İnsan tanrısını hemen yanıbaşında bulmak ister, zihninin derinliklerinde değil. Bir ide, bir kavram olarak hiç değil. Canlı kanlı halde nefesini duymak, yumuşacık kanatlarının sıcaklığını hissetmek ister. Şahdamarından daha yakın olmak da neymiş, düşünmek değil, duyumsamak ister, tıpkı bir anne gibi, bir baba gibi. Bazen bir kardeş gibi. Kendisini ne zaman çaresiz hissetse, ne zaman terkedilse, reddedilse, itilse kakılsa, kimsesiz olduğu yüzüne vurulsa, hemen onu yanıbaşında bulmak ister. Elinden tutsun, başını okşasın, o narin, o zarif parmak uçlarıyla gözyaşlarını silsin ister.
Nothing to be done!
II. Dünya Savaşı’nda yeterince yorulduğu, yeterince hırpalandığı için, insan aynen bu şekilde inlemeye başlamıştı. Yapacak bir şey yok!
İnsan, yani beden, yani et, sinir ve kas, yani el ve ayak. İnsan, yani madde. Beckett’ın Godot’yu bekleyen insanı. Tanrı’yı. Ama sadece bir tarafı. Tek tarafı. Estragon (Gogo). Öyle ki savaş boyunca bombalar sağanağına dönüşen maddecik bile en nihayet yorulacak ve eylem yerine beklemeyi seçecektir. Belki şehrin son delisi de ölecek, belki de mezar taşında şöyle yazacaktır: kül mü olayım, kor mu kalayım, ama her halukârda alevsiz yanayım.
Risk büyük, çünkü ardında, bedelini ödeme kararlılığının bulunmadığı her tahayyül, ister istemez insanın, kendisini yaşamda tutan en esaslı yetisini zaafa uğratacaktır. Umudunu.
Size tanrı’dan haber veremem. Masum değilim çünkü. Sadece insandan söz edebiliyorum bu yüzden. Tümüyle insandan.

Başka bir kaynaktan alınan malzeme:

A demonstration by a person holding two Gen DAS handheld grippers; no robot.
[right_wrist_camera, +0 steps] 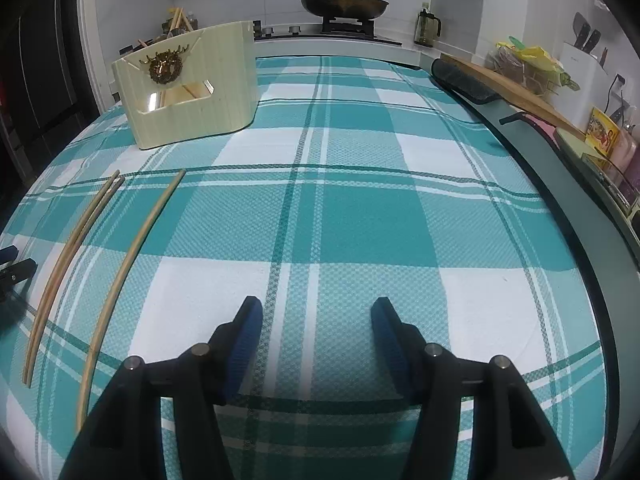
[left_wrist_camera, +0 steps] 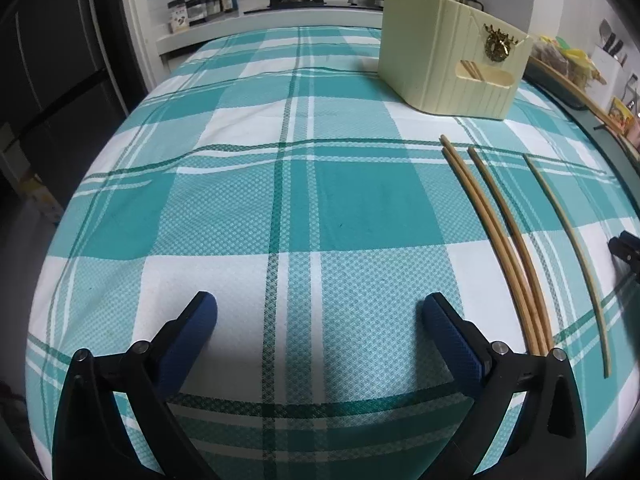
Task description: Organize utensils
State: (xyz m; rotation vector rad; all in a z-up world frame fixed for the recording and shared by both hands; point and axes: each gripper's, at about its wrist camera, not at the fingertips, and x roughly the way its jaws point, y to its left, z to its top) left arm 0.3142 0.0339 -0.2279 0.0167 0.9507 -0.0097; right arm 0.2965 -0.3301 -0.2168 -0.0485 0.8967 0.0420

Godot bugün gelmeyecek ama yarın mutlaka gelecek!
İnsan sadece masum olanın sözüne inanabilir. Bir çocuğun sözüne. Geleceğin. Umudun. VE yaşamın muhtaç olduğu sözlere. Bu nedenledir ki, aydınlanma konusunda bana güvenmeyin, diyen Pozzo’nun, yani Kilise’nin hiçbir vaadine inanmamakta mazuruz. Has ipekten kefenlerin. Müesses dinin. Deneyimliyiz çünkü.
Godot’ya ne diyeyim, diye bize sorarsa birgün bir yetimin gözleri, Vladimir (Didi) gibi biz de, sadece bizi gördüğünü söyle ona, yeter, diyeceğiz. Beklediğimizi söyle ona, yerimizi terketmediğimizi. İnsan kalmakta ısrar edeceğimizi.
İnsan kaldıkça, ister istemez, tanrı’nın adını daha çok duyacağız.
O halde söyle ey sâbi, bizi gördüğünden eminsin değil mi?